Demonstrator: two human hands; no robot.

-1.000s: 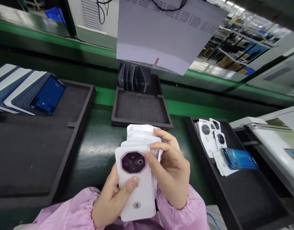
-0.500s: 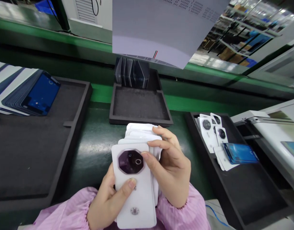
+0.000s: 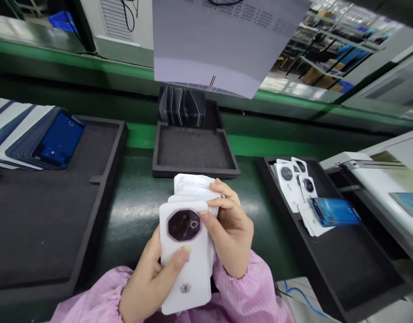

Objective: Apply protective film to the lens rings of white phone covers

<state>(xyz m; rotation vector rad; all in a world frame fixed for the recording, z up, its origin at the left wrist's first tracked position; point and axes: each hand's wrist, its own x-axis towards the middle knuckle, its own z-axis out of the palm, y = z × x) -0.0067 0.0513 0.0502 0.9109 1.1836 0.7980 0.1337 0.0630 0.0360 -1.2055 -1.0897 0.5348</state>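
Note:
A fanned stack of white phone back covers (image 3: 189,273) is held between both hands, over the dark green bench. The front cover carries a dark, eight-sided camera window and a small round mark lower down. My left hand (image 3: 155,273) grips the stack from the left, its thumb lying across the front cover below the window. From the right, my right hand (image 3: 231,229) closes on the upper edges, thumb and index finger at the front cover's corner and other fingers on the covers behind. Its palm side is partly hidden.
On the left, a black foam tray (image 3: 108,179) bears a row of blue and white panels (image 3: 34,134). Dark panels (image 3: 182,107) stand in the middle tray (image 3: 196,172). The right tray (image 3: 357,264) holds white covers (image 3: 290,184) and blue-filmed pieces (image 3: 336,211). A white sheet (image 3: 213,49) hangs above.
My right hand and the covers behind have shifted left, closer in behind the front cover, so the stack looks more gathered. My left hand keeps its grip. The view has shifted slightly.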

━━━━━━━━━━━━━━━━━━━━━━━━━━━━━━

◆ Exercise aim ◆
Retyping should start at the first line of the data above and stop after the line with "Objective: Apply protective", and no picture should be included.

◆ Solution to the problem ◆
Demonstrator: two human hands; no robot.

-1.000s: 
-0.500s: 
+0.000s: 

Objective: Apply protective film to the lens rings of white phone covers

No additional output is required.